A Russian Topol-M missile launcher rehearsing for the 2012 Victory Day Parade in Moscow

Russia's land-based strategic nuclear forces will go through a top-to-bottom overhaul, as the rift between Moscow and the West over the conflict in Ukraine grows, Deputy Prime Minister Dmitry Rogozin said Monday.

One hundred percent of Russia's nuclear arsenal — the biggest in the world — will be modernized by 2020 as part of a massive rearmament campaign, news agency RIA Novosti quoted Rogozin, who oversees Russia's military-industrial complex, as saying.

Moscow's current rearmament program, into which the government is pouring $700 billion through 2020, says the military should replace 30 percent of all its hardware with "cutting edge" weaponry by 2015, and 70 percent by 2020.

But the nuclear forces — the backbone of Russia's military might — appear to be getting an extra boost.

"The formation of the technical base for the strategic nuclear forces is proceeding at a faster rate," Rogozin was quoted by RIA Novosti as saying, "in fact, we will renew not 70 percent of the [strategic nuclear forces], but 100 percent."

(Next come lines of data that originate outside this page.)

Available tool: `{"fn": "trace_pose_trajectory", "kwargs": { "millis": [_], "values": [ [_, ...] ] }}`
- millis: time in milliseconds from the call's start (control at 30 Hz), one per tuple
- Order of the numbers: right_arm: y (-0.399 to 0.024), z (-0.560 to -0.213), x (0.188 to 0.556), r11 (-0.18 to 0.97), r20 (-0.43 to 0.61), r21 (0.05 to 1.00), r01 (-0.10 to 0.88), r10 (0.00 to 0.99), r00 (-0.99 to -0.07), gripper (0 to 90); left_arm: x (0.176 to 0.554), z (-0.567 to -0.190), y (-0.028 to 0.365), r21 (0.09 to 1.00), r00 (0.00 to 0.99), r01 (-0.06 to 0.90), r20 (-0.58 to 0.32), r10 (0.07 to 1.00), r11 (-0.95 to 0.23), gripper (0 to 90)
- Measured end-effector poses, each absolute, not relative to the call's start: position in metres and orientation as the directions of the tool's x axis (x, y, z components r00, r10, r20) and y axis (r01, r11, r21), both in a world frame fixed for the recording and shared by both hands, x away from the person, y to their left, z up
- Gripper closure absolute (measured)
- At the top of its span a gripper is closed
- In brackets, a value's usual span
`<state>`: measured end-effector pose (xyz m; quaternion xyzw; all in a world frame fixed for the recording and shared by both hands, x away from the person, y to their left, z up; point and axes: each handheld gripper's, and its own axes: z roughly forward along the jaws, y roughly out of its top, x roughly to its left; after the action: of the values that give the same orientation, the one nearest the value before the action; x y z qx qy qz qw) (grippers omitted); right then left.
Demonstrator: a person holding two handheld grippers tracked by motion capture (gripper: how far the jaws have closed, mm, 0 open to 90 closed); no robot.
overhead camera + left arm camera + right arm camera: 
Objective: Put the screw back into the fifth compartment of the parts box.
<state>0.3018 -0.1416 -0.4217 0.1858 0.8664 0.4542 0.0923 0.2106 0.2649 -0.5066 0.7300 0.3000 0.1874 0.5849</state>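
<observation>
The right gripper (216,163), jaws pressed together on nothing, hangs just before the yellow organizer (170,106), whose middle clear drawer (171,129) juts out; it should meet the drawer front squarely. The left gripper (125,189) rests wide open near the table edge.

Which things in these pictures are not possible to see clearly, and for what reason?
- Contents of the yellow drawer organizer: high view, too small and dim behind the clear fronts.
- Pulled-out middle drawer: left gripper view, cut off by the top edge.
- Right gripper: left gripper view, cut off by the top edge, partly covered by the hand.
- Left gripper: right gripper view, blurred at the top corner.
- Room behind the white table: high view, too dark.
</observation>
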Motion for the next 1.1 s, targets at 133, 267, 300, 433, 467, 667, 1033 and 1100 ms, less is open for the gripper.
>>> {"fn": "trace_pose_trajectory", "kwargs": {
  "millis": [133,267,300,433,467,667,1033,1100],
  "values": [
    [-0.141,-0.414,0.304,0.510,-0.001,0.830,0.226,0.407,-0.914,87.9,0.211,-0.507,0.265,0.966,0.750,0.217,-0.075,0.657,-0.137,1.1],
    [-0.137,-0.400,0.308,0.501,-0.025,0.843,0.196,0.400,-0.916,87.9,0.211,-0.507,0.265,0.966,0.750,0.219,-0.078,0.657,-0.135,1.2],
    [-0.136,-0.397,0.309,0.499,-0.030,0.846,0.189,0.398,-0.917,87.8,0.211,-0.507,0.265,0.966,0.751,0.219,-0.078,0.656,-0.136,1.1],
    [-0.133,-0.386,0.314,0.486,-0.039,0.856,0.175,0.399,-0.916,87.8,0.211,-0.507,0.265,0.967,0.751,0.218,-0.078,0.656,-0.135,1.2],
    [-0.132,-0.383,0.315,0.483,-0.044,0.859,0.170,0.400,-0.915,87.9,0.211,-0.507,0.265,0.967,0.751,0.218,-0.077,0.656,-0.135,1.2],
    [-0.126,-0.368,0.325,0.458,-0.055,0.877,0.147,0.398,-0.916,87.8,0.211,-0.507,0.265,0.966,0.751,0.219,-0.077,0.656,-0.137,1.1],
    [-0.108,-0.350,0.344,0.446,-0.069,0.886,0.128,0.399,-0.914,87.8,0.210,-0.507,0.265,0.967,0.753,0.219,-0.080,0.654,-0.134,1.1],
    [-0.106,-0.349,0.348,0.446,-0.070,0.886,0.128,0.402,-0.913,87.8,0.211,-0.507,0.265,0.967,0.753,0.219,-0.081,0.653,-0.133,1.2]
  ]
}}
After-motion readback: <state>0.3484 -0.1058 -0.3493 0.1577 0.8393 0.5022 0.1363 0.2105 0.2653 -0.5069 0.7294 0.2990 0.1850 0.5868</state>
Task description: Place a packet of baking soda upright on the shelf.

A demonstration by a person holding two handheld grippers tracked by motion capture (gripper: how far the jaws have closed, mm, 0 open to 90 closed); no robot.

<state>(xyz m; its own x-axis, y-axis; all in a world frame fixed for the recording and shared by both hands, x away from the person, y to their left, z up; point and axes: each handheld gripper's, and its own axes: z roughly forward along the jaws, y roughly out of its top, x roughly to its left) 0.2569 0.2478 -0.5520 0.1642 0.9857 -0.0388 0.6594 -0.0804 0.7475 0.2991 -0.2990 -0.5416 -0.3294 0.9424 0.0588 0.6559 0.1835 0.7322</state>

At odds over the conflict in Ukraine, relations between Russia and the West have hit a post-Cold War low. The West's military alliance, NATO, is rejuvenating itself in the face of potential Russian aggression against former Soviet countries, while Moscow has increasingly painted the bloc as Russia's gravest national security threat.

Rogozin, an outspoken minister who headed a nationalist party named Rodina, or Motherland, in the early 2000s, cautioned against an over reliance on nuclear forces, however, saying that Russia needs a compact and streamlined army that can be quickly deployed to "any threatening theater of war." He also hinted at other military reforms that will not be made public: "Something must be preserved as a quiet secret to surprise [the enemy] at the most critical moment."